Activity =>
With any pictures left out, restate word for word the lines in the listing below from the one holding "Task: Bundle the" through the last.

Provided material =>

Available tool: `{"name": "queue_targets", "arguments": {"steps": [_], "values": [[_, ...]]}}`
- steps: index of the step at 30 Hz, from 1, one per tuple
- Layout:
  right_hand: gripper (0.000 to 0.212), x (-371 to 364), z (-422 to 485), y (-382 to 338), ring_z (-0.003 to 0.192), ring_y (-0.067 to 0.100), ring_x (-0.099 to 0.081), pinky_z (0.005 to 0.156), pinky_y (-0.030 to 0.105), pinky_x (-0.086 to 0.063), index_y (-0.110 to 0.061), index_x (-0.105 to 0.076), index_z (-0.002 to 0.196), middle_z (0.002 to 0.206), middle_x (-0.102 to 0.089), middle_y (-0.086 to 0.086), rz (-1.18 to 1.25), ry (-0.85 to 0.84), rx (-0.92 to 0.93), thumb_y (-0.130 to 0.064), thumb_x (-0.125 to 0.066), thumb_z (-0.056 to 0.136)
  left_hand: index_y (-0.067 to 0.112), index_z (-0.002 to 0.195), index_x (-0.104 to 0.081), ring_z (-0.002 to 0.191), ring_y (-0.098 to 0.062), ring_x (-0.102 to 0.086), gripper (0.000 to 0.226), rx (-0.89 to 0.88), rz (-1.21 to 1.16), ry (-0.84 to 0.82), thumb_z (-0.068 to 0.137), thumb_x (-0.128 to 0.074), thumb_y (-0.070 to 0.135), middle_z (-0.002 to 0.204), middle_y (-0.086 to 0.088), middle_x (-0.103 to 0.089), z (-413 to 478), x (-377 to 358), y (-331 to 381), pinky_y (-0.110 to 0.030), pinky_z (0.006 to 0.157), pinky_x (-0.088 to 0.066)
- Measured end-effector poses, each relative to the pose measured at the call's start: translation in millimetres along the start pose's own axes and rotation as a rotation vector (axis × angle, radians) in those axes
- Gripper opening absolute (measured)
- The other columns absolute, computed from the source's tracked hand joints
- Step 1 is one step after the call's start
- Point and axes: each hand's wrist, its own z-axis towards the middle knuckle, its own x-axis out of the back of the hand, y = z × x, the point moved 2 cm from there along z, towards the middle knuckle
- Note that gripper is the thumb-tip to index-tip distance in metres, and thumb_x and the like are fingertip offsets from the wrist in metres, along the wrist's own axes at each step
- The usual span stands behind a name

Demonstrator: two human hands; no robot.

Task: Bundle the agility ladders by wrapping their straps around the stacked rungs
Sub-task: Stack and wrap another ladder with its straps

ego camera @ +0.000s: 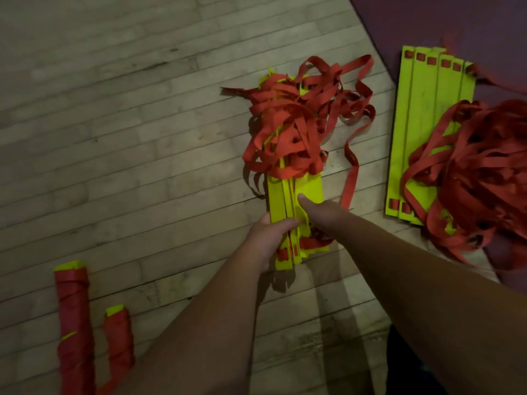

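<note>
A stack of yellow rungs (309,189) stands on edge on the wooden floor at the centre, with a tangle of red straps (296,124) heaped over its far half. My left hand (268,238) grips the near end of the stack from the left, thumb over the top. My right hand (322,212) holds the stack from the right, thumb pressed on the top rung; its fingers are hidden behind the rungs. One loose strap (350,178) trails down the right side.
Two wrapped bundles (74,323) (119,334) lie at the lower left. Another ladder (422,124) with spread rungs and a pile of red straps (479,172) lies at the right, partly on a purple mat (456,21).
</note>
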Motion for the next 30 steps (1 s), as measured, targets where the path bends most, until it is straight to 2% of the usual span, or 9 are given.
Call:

Answer below =>
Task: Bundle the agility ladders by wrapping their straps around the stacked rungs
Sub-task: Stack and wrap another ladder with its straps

ego camera @ +0.000s: 

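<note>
A stack of yellow rungs (309,189) stands on edge on the wooden floor at the centre, with a tangle of red straps (296,124) heaped over its far half. My left hand (268,238) grips the near end of the stack from the left, thumb over the top. My right hand (322,212) holds the stack from the right, thumb pressed on the top rung; its fingers are hidden behind the rungs. One loose strap (350,178) trails down the right side.
Two wrapped bundles (74,323) (119,334) lie at the lower left. Another ladder (422,124) with spread rungs and a pile of red straps (479,172) lies at the right, partly on a purple mat (456,21).
</note>
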Motion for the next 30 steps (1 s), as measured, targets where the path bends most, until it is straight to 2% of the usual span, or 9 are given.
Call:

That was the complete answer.